Condition Intervention
Pain
Procedure: Sham rTMS
Procedure: Real rTMS

Study Type: Interventional
Study Design: Allocation: Randomized
Intervention Model: Crossover Assignment
Masking: Double Blind (Subject, Investigator, Outcomes Assessor)
Primary Purpose: Basic Science
Official Title: Role of the Supraspinal Opioidergic Circuit in Prefrontal TMS-Induced Analgesia

Further study details as provided by Medical University of South Carolina:

Primary Outcome Measures:
  • Pain Rating [ Time Frame: Baseline (60 minutes into experiment), Post-Sham (90 minutes), Post-Real (120 minutes) ] [ Designated as safety issue: No ]
    There are two experimental visits separated by one week. During each experiment, pain ratings will be measured every 30 minutes. "Preliminary testing" will be done 30 minutes into the experiment. The purpose of preliminary testing is to select the temperature that will be used to induce pain throughout the experiment. "Baseline testing" will be done 60 minutes into the experiment. "After sham rTMS" will be done 90 minutes into the experiment. "After real rTMS" will be done 120 minutes into the study. The pain scale used in a Visual Analog Scale (VAS). There was an 11-point rating system where "0" represented no pain and "10" represented unbearable pain.
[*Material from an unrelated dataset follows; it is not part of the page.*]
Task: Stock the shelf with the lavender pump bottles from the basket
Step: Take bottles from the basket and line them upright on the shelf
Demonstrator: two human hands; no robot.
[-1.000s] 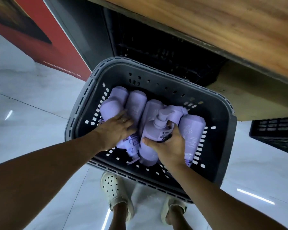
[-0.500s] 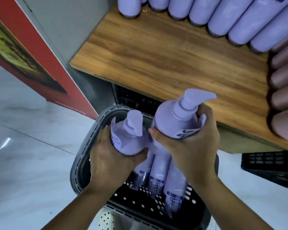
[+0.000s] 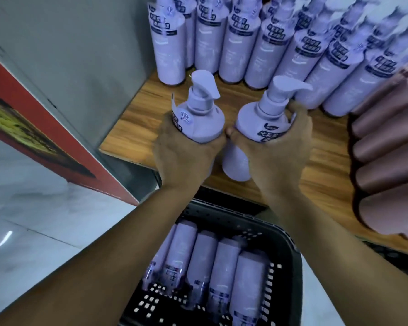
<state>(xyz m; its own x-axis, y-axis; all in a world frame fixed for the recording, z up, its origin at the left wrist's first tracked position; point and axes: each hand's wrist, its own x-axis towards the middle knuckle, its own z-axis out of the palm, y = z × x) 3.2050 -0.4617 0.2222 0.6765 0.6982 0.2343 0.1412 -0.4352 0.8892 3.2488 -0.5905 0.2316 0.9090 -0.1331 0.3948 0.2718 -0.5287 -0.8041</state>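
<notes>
Mid-placing: my left hand (image 3: 184, 156) grips left bottle (image 3: 198, 118), right hand (image 3: 273, 149) grips right bottle (image 3: 257, 123), over shelf (image 3: 316, 165) front. Next, I'd say: stand both upright before far row (image 3: 236, 43).

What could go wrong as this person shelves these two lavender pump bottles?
1. The left hand grips one lavender plastic pump bottle, the right hand a second bottle; close together, they might knock.
2. The standing row of lavender bottles is just behind; a nudge could topple some.
3. Set near the front edge of the wooden shelf, one might drop into the dark plastic basket below.
</notes>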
  • Change in BOLD Signal in Pain Processing Regions During Pain, Including Supraspinal Opioidergic Structures [ Time Frame: Baseline (60 minutes into experiment), Post-Sham (90 minutes), Post-Real (120 minutes) ] [ Designated as safety issue: No ]
    There are two experimental visits separated by one week. During each experiment, blood oxygen level dependent (BOLD) signal will be measured at baseline (60 minutes into the experiment), post-sham rTMS (90 minutes into the experiment) and post-real (120 minutes into the experiment).


Enrollment: 15
Study Start Date: January 2011
Study Completion Date: June 2012
Primary Completion Date: May 2012 (Final data collection date for primary outcome measure)
Arms Assigned Interventions
Placebo Comparator: Saline
Participants received intravenous saline immediately prior to sham and real rTMS of the left dorsolateral prefrontal cortex. The parameters of the stimulation paradigm are as follows: 10 Hz, 5 seconds on, 10 seconds off, 20 minutes, 4000 pulses).
Procedure: Sham rTMS
The eSham system was implemented in conjunction with a specialized Neuronetics sham TMS coil. This coil has a metal plate hidden inside of it that blocks the magnetic field from affecting the brain. Scalp electrodes were used to mimic the feel of real rTMS. This approach has been validated in previous studies.
Other Name: Neuronetics Model 2100 Therapy System
Procedure: Real rTMS
An iron-core, solid-state figure-of-8 coil was used to stimulate the dorsolateral prefrontal cortex. The site of stimulation was estimated using the Beam F3 method based on the 10-20 EEG system.
Other Name: Neuronetics Model 2100 Therapy System
Active Comparator: Naloxone
Participants received intravenous naloxone (0.1mg/kg) immediately prior to sham and real rTMS of the left dorsolateral prefrontal cortex. The parameters of the stimulation paradigm are as follows: 10 Hz, 5 seconds on, 10 seconds off, 20 minutes, 4000 pulses).
Procedure: Sham rTMS
The eSham system was implemented in conjunction with a specialized Neuronetics sham TMS coil. This coil has a metal plate hidden inside of it that blocks the magnetic field from affecting the brain. Scalp electrodes were used to mimic the feel of real rTMS. This approach has been validated in previous studies.
Other Name: Neuronetics Model 2100 Therapy System
Procedure: Real rTMS
An iron-core, solid-state figure-of-8 coil was used to stimulate the dorsolateral prefrontal cortex. The site of stimulation was estimated using the Beam F3 method based on the 10-20 EEG system.
Other Name: Neuronetics Model 2100 Therapy System

Detailed Description:

Non-invasive forms of brain stimulation such as transcranial direct current stimulation (tDCS) and transcranial magnetic stimulation (TMS) are currently being investigated as alternative or adjunctive therapies for pain. Clinical interest in these techniques continues to grow because of rising opiate abuse and inadequate pain management strategies. Despite this enthusiasm, studies on the efficacy of repetitive TMS (rTMS) for pain have produced mixed results. Some of the most promising and informative research has focused on rTMS for perioperative pain. In two different postoperative studies, a single session of left dorsolateral prefrontal cortex (DLPFC) rTMS after gastric bypass surgery reduced morphine self-administration by 40% when compared to sham stimulation. These data are particularly fascinating given the role of the DLPFC in top-down pain processing.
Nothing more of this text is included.